Durante un seminario di Costellazioni, il facilitatore invita il cliente, che desidera mettere nel campo la sua tematica, a scegliere i rappresentanti della propria costellazione tra le altre persone del gruppo. I rappresentanti si disporranno nello spazio, che rappresenta il campo energetico del cliente, e iniziano ad avvertire quello che i membri del sistema famiglia hanno davvero provato nella loro vita, sensazioni fisiche, emozioni e parole. Il cliente osserva ciò che accade nel campo cosciente della sua vita e poi è invitato, dal facilitatore, a ripetere frasi risolutive che riportano ordine e equilibrio nel sistema familiare.
Lavorare con le Costellazioni Familiari Sistemiche permette di trasformare una cieca lealtà verso gli antenati, che alimenta gli autosabotaggi, in un atto di amore consapevole che si esprime in Mi dispiace se hai sofferto, ma io non posso fare niente per te. Ciò che posso fare è vivere pienamente la mia vita.

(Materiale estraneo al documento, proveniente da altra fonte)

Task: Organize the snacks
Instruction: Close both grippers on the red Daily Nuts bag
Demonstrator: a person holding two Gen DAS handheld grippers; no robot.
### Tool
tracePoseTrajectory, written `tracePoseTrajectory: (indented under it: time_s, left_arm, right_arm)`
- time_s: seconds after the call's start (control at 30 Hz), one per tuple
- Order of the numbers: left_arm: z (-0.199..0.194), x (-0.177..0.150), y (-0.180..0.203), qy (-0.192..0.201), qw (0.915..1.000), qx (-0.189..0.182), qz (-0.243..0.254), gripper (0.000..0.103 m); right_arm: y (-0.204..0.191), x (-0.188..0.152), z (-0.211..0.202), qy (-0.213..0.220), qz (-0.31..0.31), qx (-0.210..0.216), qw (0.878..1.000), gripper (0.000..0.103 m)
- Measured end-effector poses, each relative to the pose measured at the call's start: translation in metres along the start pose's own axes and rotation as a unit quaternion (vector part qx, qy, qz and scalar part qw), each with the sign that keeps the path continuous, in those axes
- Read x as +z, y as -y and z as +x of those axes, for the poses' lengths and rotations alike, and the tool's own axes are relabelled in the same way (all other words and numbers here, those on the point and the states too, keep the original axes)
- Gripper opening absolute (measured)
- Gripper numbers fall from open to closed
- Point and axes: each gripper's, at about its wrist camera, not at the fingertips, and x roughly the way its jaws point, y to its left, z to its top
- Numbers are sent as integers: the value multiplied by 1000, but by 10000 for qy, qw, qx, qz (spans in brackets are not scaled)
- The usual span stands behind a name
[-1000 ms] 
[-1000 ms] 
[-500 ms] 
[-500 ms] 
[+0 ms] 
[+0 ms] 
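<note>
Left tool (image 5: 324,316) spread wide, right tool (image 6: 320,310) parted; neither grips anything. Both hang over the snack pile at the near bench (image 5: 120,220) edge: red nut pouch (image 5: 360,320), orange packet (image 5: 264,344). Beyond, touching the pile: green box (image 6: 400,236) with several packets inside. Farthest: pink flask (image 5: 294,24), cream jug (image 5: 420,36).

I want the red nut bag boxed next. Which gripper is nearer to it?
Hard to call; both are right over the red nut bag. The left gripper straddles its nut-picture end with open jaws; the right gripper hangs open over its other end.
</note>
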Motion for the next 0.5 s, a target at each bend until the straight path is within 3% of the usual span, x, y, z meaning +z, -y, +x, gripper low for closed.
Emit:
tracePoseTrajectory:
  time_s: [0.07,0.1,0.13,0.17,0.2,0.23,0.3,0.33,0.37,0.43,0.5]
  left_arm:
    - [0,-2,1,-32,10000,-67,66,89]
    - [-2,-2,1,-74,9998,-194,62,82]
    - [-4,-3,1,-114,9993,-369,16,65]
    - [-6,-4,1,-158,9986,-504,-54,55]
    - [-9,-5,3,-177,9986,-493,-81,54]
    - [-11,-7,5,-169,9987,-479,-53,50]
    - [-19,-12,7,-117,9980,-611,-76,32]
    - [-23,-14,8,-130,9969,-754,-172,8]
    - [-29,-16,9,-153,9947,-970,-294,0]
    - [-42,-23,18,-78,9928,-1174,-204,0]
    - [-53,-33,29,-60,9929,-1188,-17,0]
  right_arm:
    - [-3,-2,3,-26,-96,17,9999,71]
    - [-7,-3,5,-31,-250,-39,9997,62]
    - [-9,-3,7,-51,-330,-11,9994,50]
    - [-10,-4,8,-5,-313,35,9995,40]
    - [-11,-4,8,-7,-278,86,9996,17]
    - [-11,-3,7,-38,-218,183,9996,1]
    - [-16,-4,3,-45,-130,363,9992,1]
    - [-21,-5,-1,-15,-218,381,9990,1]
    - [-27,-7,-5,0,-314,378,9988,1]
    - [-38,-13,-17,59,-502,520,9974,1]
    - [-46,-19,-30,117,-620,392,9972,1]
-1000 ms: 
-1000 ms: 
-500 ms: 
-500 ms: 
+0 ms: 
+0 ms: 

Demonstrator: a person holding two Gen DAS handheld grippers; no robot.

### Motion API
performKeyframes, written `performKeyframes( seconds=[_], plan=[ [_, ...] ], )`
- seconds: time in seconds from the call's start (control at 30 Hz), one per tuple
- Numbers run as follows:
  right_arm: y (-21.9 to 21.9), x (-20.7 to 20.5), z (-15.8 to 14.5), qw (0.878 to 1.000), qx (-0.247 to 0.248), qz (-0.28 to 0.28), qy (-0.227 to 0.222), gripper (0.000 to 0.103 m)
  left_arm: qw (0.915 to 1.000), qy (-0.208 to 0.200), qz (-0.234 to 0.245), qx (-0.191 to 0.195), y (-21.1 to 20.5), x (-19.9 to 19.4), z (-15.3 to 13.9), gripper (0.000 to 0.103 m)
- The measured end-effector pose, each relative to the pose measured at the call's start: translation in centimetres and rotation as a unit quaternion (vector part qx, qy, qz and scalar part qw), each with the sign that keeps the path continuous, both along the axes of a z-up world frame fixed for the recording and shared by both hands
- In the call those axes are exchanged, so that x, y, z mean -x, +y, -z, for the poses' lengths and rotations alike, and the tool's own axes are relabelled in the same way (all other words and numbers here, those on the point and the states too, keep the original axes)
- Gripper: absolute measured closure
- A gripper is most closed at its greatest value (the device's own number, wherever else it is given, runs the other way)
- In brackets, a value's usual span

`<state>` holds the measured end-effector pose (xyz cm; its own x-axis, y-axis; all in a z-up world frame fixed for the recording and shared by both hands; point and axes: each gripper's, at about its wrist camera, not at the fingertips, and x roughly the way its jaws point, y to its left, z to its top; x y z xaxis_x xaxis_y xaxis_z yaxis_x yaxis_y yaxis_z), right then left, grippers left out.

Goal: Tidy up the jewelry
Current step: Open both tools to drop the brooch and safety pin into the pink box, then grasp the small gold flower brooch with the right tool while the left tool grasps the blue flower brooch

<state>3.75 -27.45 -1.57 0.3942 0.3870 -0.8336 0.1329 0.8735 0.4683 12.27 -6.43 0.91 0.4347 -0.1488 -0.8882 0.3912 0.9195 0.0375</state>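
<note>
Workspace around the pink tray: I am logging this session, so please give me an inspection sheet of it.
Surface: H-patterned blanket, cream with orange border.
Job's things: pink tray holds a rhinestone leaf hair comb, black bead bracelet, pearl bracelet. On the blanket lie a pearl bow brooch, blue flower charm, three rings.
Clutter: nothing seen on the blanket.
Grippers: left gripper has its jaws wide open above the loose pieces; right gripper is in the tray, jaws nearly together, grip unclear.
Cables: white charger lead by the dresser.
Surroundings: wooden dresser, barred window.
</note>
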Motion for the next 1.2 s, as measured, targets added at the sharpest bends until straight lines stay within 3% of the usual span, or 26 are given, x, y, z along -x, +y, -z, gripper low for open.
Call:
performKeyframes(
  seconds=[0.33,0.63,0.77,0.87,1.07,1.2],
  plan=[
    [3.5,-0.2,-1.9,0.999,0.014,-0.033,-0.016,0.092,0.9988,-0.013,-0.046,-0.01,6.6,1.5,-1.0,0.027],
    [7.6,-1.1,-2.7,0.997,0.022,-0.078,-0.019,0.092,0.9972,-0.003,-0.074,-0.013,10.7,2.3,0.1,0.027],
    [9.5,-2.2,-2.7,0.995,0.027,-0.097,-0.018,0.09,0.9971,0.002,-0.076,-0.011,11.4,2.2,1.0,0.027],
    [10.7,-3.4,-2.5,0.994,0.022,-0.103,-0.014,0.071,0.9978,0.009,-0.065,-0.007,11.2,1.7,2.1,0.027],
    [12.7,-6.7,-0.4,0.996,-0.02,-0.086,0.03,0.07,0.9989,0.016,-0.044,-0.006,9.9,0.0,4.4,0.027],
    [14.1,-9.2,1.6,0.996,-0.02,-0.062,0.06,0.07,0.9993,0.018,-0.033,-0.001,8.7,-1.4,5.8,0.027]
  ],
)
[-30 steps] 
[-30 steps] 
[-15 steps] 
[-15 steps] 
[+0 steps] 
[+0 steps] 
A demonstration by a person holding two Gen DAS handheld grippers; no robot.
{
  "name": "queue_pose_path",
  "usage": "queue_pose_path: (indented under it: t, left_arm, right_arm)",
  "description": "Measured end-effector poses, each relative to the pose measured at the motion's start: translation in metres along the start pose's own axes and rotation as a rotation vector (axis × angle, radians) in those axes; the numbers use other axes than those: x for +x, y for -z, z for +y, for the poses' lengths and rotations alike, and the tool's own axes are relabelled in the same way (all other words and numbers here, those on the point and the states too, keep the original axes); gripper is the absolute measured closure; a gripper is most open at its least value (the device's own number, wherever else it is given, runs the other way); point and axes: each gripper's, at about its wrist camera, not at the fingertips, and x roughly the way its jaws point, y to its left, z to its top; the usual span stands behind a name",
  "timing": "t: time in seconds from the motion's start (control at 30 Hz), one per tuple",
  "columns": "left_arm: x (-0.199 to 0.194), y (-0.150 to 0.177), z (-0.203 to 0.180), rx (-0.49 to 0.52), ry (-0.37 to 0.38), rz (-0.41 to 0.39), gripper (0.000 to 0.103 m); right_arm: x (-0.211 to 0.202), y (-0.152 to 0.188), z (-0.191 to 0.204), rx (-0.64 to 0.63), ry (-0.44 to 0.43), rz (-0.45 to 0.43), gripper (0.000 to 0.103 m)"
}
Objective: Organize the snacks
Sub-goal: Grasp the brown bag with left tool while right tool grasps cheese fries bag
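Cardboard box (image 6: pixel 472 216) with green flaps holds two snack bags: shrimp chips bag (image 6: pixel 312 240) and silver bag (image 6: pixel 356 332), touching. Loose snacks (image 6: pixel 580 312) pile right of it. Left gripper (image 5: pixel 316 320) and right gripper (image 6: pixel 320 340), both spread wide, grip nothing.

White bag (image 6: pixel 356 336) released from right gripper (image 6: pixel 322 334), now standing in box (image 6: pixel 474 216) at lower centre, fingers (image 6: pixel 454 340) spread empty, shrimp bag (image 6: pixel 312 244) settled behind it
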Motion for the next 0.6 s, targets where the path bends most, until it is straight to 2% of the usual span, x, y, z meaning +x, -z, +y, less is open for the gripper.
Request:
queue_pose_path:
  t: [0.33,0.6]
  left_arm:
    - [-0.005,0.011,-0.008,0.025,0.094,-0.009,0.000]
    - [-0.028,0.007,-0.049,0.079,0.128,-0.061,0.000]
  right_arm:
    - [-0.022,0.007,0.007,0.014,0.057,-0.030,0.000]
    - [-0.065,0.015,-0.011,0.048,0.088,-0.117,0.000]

Basta una Costellazione per ritrovare pace e equilibrio?
Le Costellazioni Familiari non sono una formula magica.
Sono un movimento sistemico, un movimento verso la nostra felicità.
Ci sono Costellazioni che aprono uno spiraglio.
Altre che sciolgono un nodo profondo.
Altre ancora che piantano un seme che continuerà a lavorare dentro di noi nel tempo.
La domanda non è quante ne servono, ma quanto siamo pronti a vedere.
Ogni volta che riconosciamo ciò che non ci appartiene,
ogni volta che restituiamo un dolore,
ogni volta che onoriamo le nostre radici…
un po’ di pace si fa spazio.
La vera trasformazione non è uno spettacolo sensazionale.
È un movimento silenzioso che dona un senso di appartenenza, rimette ordine e restituisce equilibrio.